3. Crawl the first 5 pages of user data

I need to find the JSON interface of the user's watchlist for the B station and find it soon, the address is:

https://api.bilibili.com/x/relation/followings?vmid=2&pn=1&ps=20&order=desc&jsonp=jsonp& Callback=__jp7

Where the vimd= parameter is the user's mid number

Pn=1 refers to the user's first side of the user's attention, one side showing 20 users

Because of the privacy settings of station B, a person can only crawl the top 5 pages of someone else's attention, a total of 100 people.

The whole crawl page idea is relatively simple, first set up the header, with the Requests Library API request, get the user data list of concern.

We crawl the first 5 pages, each page of data for a simple processing, and then into the dictionary data to get MID,UNAME,SIGN3 data, the last Save () function into DB.

4. Deposit into the database

We have a total of 2 tables in the dataset, a list of users to store so the user information, one is the user's attention information.

5. Quest is a popular up master

It is intended to generate the word cloud using data that has been crawled locally, and to see which of the 100,000 users have the most number of common concerns.

The idea of the code is mainly to get the user's name from the database, repeat the more times the more users concerned, then I use a picture of fate as the word cloud mask image, the final generation of word cloud pictures.

Last one, look at the word cloud.

Can see lace, violent walk comic, fish water Heart, penetrate the C June, Papi sauce, such as B station big up Main is a hot concern.

What can python do?

Web development and crawler are more suitable for the 0 foundation

Automated operation and maintenance development and automated testing are suitable for those who are already doing operations and testing

Big Data data analysis This aspect is very need professional professional of relatively strong

Scientific calculations are generally used by researchers

Machine learning and AI first degree requirements high next high number requirements high difficulty is very big

I have a public number, and I often share some of the stuff about Python technology.
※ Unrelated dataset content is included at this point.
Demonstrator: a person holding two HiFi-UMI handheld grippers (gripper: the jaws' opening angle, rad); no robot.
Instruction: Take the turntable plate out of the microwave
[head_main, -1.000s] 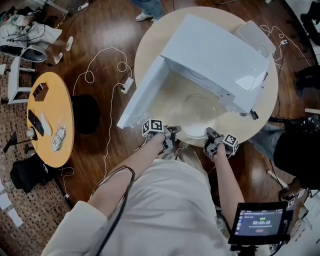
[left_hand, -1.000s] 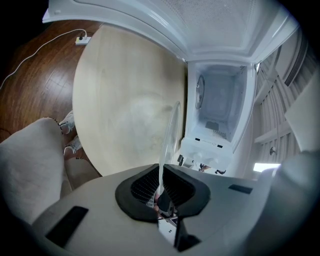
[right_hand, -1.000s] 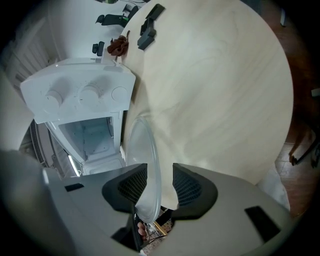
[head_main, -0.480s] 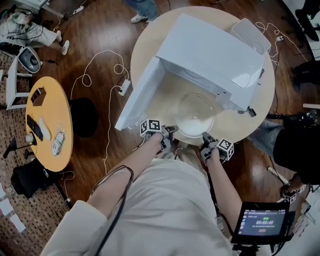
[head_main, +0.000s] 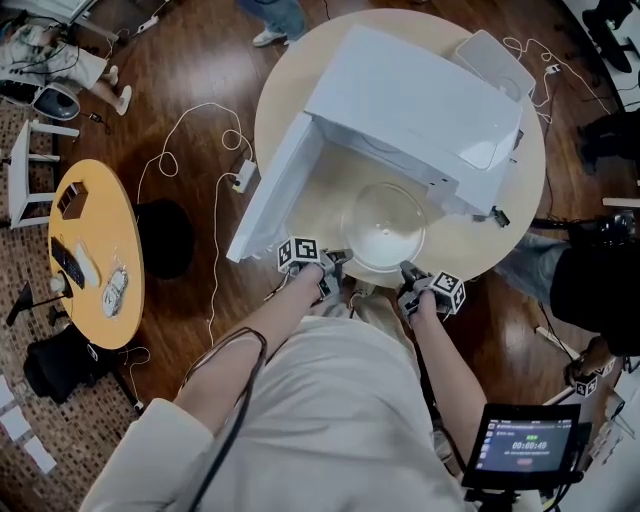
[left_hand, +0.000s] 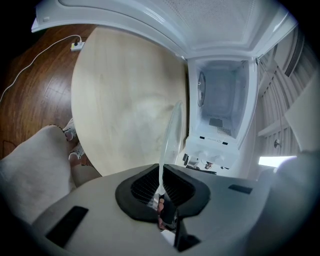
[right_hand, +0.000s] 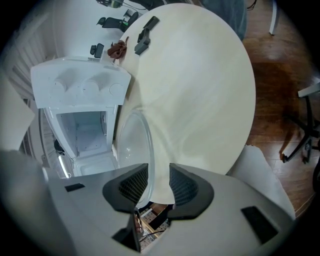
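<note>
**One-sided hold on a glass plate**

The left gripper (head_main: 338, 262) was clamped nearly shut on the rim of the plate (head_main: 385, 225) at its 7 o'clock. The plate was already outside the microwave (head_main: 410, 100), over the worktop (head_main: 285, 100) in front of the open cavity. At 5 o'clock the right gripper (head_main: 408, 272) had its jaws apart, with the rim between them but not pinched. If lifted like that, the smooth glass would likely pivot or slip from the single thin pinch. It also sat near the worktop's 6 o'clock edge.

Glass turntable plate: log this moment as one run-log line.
clear round glass turntable plate: outside white microwave, over round beige table | left gripper: shut on rim | right gripper: open, rim between jaws
</note>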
If you like my share, you can use the search "Python language learning" to follow

Welcome to join thousands of people to exchange questions and answers skirt: 699+749+852


Python crawls the B station Tens data and discovers the secrets of these hot up masters!

Contact Us

The content source of this page is from Internet, which doesn't represent Alibaba Cloud's opinion; products and services mentioned on that page don't have any relationship with Alibaba Cloud. If the content of the page makes you feel confusing, please write us an email, we will handle the problem within 5 days after receiving your email.

If you find any instances of plagiarism from the community, please send an email to: info-contact@alibabacloud.com and provide relevant evidence. A staff member will contact you within 5 working days.

A Free Trial That Lets You Build Big!

Start building with 50+ products and up to 12 months usage for Elastic Compute Service

  • Sales Support

    1 on 1 presale consultation

  • After-Sales Support

    24/7 Technical Support 6 Free Tickets per Quarter Faster Response

  • Alibaba Cloud offers highly flexible support services tailored to meet your exact needs.